C.1 Criteria for a Master thesis

In this section, we explain how thesis objectives satisfies the requirements by the Swedish National Agency for Higher Education for Master degree (2 years).

Objective 1: Knowledge and understanding.

In this thesis, we started with an introduction of the Yield (Government and inter-bank) curves that are used to generate the cash-flows to find the present value. We reviewed the literature on a number of spline-based models available of yield curves construction and showed the weaknesses and strengths of each model. Hagan and West (2006) method (the monotone con-vex method) is the ideal method which we reviewed in details and implemented to bootstrap the EURIBOR Swap and Swedish Government bond Curves. Also, we have surveyed several traditional interpolation methods.

Objective 2: Methodological knowledge.

In this thesis, we discussed in details the monotone convex interpolation method as a financial mathematical problem. Clearly, we described all the details on this method in chapter (6) and presented a numerical results in chapter (7) to bootstrap the EURIBOR Swap and Swedish Bond curves with monotone convex interpolation method. In appendices, we have described the procedures of bootstrapping processes.

Objective 3: Critically and Systematically Integrate Knowledge.

We used different sources to get the information to develop the main concept with supporting by supervisor Jan Röman. Also, many comparisons with alternative interpolation methods have done.

Objective 4: Ability to Critically, Independently and Creatively Identify and Carry out Advanced Tasks.
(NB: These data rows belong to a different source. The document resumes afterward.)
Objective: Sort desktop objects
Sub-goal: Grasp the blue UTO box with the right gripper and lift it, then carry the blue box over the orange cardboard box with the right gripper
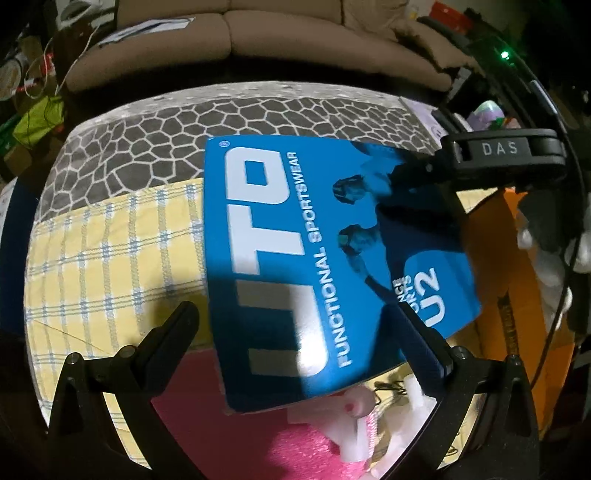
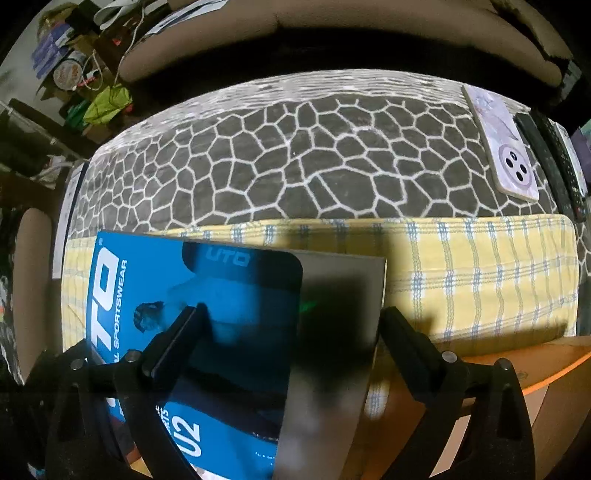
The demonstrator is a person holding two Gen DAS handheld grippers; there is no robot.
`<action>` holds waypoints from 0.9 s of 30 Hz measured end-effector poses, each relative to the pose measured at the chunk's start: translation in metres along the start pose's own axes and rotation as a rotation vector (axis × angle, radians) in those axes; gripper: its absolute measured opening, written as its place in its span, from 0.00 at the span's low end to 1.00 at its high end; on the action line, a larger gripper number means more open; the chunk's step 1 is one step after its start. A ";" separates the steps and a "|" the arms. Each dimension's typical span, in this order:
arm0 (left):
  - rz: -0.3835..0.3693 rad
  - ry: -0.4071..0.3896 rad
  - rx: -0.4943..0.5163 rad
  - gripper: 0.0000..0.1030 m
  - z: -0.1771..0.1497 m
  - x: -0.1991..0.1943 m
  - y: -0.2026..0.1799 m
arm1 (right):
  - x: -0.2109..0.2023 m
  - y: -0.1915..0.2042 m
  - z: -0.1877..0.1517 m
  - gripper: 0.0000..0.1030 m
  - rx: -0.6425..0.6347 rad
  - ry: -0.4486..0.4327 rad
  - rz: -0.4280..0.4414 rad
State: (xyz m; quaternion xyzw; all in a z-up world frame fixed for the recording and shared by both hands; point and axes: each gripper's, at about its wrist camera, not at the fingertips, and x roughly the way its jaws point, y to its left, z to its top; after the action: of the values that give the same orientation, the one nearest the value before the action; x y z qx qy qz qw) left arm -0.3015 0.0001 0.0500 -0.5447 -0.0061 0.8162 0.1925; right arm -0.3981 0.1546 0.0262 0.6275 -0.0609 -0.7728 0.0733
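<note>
A blue "UTO Functional Sportswear" box [image 1: 295, 266] is held tilted above the yellow checked cloth [image 1: 110, 251]. My right gripper shows in the left wrist view [image 1: 410, 181], its jaws closed over the box's far right edge. In the right wrist view the box [image 2: 207, 332] lies between the right gripper's fingers [image 2: 291, 314], the left finger on its blue face, the right finger beside its grey side panel. My left gripper [image 1: 295, 325] is open, its fingers either side of the box's near end, apart from it.
A grey pebble-pattern mat [image 2: 314, 158] covers the table. A phone in a pale case [image 2: 506, 147] and a dark remote [image 2: 554, 158] lie at the far right. An orange box [image 1: 524, 332], pink foam [image 1: 258, 443] and white plastic pieces [image 1: 354, 417] lie below. A sofa [image 1: 295, 33] stands behind.
</note>
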 end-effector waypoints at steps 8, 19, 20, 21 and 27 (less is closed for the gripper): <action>0.033 -0.020 -0.050 0.99 0.003 -0.006 0.007 | -0.010 0.007 -0.007 0.95 0.017 -0.050 0.037; 0.030 -0.141 -0.091 0.97 -0.003 -0.102 0.005 | -0.098 0.045 -0.019 0.95 -0.034 -0.188 0.136; 0.033 -0.150 -0.089 0.97 -0.002 -0.110 0.000 | -0.107 0.047 -0.023 0.95 -0.040 -0.197 0.136; 0.037 -0.164 -0.086 0.97 -0.003 -0.121 -0.004 | -0.118 0.049 -0.028 0.95 -0.045 -0.207 0.139; 0.015 -0.221 -0.068 0.97 -0.006 -0.181 -0.042 | -0.194 0.046 -0.068 0.95 -0.065 -0.272 0.152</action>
State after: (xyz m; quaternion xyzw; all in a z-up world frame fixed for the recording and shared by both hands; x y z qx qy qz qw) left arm -0.2233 -0.0205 0.2171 -0.4575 -0.0511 0.8721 0.1659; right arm -0.2908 0.1459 0.2069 0.5077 -0.0925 -0.8445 0.1429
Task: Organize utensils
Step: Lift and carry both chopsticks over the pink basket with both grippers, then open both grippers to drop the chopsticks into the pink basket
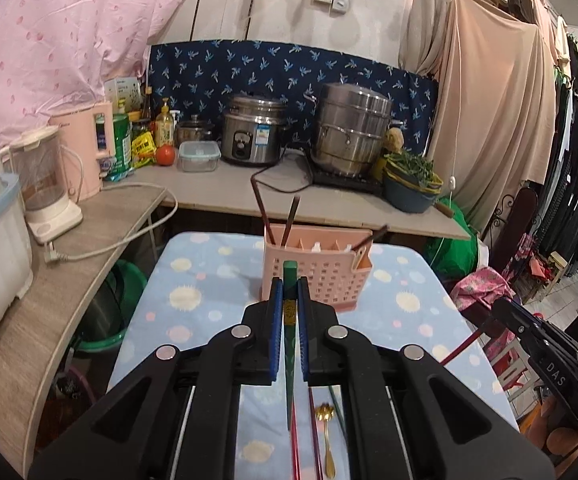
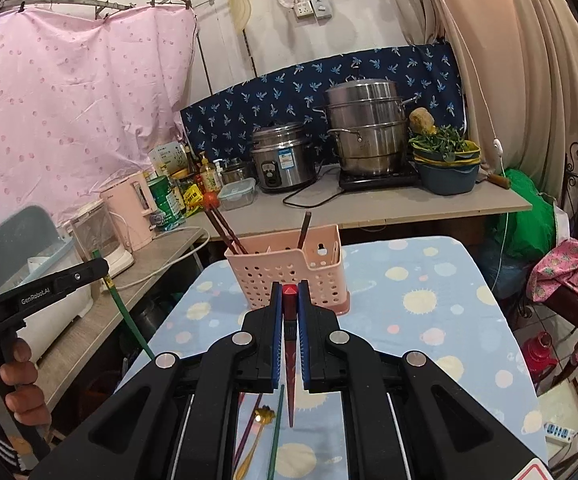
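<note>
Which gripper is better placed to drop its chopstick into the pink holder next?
Probably the right gripper: its red chopstick lines up close in front of the pink holder. The left gripper, shut on the green chopstick, seems off to the side.

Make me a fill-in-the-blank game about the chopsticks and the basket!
1. The left gripper holds a ____ chopstick.
2. The right gripper holds a ____ chopstick.
3. The basket is ____ in color.
4. The gold utensil lying on the cloth is a ____.

Missing words: green; red; pink; spoon
</note>
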Tool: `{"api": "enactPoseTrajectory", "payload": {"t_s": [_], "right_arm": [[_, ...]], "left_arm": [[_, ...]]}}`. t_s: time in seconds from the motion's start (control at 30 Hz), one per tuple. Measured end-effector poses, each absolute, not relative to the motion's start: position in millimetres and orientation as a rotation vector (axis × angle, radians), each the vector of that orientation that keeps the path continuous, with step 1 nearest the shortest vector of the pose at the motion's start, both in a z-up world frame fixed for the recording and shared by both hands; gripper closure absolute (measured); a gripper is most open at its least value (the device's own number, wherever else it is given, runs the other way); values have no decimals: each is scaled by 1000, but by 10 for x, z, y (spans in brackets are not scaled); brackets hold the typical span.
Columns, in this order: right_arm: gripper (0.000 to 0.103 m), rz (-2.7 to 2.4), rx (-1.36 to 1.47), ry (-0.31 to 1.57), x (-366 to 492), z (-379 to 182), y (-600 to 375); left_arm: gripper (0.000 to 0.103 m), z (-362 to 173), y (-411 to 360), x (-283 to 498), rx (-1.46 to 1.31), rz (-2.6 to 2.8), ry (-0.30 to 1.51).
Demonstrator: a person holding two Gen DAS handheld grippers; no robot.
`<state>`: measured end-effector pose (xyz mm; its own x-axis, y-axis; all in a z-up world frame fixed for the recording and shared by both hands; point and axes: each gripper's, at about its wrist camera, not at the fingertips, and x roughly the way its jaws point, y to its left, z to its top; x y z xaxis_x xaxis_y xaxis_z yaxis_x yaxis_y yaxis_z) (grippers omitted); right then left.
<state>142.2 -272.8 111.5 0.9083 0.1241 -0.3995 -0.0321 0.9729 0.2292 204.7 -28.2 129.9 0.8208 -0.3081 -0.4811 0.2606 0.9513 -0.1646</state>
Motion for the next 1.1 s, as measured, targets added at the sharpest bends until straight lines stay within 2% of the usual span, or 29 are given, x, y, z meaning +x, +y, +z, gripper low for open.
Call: {"api": "enactPoseTrajectory", "payload": {"t_s": [0.37,0.6,0.8,1.1], "right_arm": [[96,85,253,280,2137,1818,-2850],[96,80,296,207,2699,2158,-2954],[96,69,286,234,3191,2042,-2941],[96,85,267,342,3579,1535,-2824]], "left_arm": [[96,2136,-512,2583,-107,-316,353],[96,2478,-717,3063,-89,-289,270],[96,2387,-848,3522,-83,-280,289],[96,1836,-944,3912,-59,-264,404]]}}
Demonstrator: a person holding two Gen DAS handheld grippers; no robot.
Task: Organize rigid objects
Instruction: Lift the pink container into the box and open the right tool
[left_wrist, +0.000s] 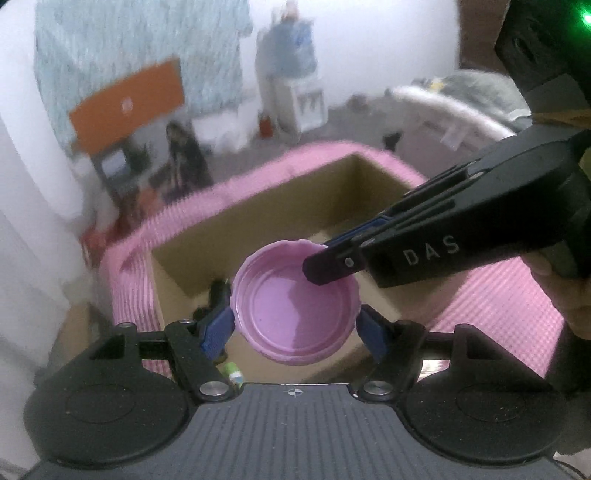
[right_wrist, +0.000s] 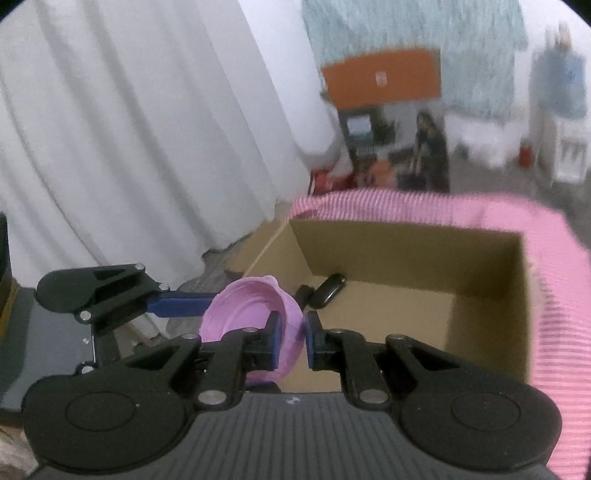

We tested the effectiveness of the monotone convex method with negative interest rates com-pared to other traditional interpolation methods. We showed a significant ability to evaluate the solutions and to present both algorithms and results of experiments. Moreover, identify and formulate questions, within a given time frame.

Objective 5: Ability in both national and international contexts, Present and Discuss Conclusions and Knowledge

We have described our results in the Numerical results and Conclusion sections in a simple way that any reader who has basic concepts in financial mathematics can understand.

Objective 6: Scientific, Social and Ethical Aspects.

This thesis will help the reader understand the areas of research in financial mathematics with respect to yield curves by comparing traditional interpolation methods with the monotone con-vex method . Our numerical results show that this method is more accurate and aware to solve a financial problem when compared to traditional interpolation methods. This method also opens the way to search for other new methods and developments.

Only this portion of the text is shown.